▶ **Task details**:
In this data, count the lines in which "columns" appears and give only that number.

[Data extracted from a collection]
'''

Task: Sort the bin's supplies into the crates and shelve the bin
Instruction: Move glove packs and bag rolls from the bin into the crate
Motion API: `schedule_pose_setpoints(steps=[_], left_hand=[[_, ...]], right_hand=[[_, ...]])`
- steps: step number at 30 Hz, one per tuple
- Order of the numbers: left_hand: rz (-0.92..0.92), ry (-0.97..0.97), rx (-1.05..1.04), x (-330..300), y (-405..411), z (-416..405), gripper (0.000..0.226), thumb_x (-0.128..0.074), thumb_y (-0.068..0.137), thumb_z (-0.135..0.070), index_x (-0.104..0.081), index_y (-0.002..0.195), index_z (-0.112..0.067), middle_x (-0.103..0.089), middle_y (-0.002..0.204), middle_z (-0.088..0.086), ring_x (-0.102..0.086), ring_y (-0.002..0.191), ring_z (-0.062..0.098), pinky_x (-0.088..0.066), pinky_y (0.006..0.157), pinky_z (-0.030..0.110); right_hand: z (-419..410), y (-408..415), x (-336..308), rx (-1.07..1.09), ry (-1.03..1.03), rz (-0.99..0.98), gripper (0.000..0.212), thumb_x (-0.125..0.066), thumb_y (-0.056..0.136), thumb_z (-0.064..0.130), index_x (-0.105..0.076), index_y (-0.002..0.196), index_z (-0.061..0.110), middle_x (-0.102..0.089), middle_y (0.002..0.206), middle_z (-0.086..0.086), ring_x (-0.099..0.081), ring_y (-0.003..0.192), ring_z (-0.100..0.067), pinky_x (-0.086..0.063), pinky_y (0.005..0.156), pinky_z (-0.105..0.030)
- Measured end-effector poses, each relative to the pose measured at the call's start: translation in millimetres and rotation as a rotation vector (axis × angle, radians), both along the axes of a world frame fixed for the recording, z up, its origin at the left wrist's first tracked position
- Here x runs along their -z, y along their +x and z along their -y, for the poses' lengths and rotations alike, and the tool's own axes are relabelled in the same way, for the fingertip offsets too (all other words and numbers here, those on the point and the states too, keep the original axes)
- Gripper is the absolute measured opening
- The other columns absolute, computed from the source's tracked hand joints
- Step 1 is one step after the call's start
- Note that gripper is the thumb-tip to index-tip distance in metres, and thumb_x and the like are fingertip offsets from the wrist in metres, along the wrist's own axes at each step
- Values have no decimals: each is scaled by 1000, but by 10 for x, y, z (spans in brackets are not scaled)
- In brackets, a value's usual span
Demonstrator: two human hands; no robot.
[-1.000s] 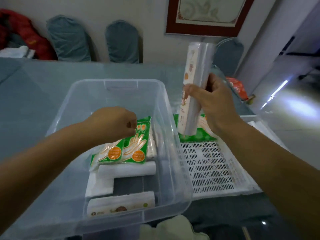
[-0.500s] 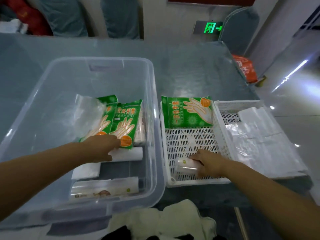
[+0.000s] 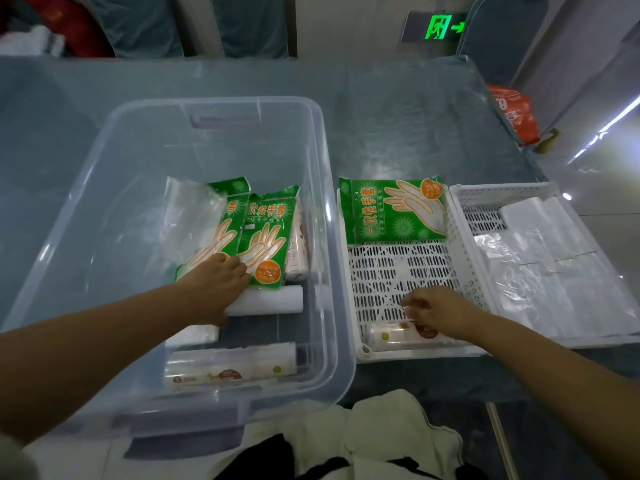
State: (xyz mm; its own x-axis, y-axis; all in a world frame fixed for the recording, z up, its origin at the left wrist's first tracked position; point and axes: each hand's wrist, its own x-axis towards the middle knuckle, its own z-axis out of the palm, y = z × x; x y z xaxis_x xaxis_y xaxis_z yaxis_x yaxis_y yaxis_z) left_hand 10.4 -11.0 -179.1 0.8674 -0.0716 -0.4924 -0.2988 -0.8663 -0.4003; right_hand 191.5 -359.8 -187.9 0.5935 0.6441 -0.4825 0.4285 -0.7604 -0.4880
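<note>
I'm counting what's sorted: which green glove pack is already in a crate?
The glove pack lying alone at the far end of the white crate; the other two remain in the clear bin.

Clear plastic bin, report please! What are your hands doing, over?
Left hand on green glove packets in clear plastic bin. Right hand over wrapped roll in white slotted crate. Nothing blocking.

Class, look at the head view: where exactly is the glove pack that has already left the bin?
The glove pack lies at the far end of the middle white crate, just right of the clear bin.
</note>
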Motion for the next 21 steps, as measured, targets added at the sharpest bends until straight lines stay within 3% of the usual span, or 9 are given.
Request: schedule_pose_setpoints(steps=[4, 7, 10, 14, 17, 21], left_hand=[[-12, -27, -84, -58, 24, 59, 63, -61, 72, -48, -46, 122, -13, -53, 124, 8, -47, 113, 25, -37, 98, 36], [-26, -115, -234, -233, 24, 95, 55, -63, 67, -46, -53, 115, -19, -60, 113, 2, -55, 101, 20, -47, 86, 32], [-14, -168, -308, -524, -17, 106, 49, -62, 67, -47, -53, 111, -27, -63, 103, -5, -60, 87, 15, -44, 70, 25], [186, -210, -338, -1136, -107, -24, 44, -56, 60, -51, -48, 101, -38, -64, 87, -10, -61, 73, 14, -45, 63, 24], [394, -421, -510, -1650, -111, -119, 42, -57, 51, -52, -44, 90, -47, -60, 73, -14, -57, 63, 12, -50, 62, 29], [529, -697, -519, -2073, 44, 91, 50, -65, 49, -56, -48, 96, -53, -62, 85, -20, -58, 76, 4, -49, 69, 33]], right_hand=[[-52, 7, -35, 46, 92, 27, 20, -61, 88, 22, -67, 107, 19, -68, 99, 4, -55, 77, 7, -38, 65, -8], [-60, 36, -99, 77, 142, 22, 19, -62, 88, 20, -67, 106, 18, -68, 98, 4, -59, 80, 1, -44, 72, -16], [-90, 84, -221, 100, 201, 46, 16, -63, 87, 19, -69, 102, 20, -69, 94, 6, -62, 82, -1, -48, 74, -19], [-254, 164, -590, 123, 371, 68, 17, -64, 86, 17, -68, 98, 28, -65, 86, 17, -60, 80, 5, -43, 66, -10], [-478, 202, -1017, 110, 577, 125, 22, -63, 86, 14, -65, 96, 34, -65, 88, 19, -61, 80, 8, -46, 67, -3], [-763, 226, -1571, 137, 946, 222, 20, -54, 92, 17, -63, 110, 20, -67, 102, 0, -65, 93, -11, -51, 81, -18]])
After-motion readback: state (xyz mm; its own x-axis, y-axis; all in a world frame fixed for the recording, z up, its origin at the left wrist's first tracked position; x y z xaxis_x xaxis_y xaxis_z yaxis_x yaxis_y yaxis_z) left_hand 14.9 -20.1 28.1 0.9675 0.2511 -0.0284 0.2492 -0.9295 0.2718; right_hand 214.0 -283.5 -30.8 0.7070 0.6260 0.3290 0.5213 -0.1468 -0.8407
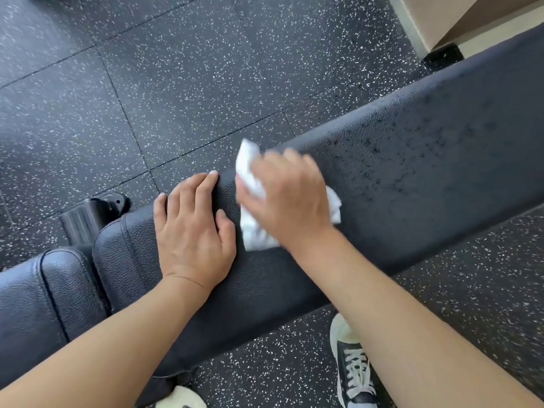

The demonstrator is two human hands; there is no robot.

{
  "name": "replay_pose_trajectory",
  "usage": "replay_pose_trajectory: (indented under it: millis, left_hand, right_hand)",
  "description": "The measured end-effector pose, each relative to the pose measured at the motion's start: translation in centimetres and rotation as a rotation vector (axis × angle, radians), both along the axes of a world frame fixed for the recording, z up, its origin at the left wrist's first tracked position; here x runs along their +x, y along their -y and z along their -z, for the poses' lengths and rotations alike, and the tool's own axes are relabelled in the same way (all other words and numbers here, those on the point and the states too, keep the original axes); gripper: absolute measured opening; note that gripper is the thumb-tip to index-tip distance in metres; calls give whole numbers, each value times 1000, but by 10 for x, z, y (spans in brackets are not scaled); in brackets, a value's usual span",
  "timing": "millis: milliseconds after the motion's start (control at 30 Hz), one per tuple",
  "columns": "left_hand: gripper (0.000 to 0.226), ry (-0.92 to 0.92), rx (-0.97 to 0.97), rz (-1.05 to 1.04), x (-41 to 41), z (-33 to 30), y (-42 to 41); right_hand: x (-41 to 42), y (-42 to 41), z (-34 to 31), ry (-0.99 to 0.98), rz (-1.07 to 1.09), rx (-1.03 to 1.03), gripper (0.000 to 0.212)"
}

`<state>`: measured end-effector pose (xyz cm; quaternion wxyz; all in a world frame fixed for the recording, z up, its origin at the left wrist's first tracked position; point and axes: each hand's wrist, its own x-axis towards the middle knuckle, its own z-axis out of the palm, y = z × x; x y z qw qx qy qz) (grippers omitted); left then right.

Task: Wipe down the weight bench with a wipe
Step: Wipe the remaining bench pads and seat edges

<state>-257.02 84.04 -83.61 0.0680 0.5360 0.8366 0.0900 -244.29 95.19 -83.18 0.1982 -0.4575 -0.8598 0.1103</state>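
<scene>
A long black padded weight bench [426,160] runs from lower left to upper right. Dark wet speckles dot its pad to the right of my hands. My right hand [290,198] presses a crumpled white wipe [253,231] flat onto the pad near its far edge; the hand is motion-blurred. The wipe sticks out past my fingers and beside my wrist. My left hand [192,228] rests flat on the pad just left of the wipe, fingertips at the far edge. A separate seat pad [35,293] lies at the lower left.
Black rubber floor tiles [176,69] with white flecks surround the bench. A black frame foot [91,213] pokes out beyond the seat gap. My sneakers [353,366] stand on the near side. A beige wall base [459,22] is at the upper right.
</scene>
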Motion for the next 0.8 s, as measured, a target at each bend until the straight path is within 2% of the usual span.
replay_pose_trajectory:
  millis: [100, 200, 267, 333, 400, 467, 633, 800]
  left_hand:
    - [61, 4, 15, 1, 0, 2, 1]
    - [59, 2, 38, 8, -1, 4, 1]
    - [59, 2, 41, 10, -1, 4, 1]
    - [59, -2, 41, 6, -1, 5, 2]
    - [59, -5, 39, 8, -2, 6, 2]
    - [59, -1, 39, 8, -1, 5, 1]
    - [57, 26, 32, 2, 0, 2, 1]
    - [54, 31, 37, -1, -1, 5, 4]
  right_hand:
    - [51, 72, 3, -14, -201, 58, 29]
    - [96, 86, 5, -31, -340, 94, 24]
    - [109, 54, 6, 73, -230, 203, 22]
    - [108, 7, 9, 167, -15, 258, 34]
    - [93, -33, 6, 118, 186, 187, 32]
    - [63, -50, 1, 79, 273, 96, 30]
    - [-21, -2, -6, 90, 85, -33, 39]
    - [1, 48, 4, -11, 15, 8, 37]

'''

▶ **Answer below**:
2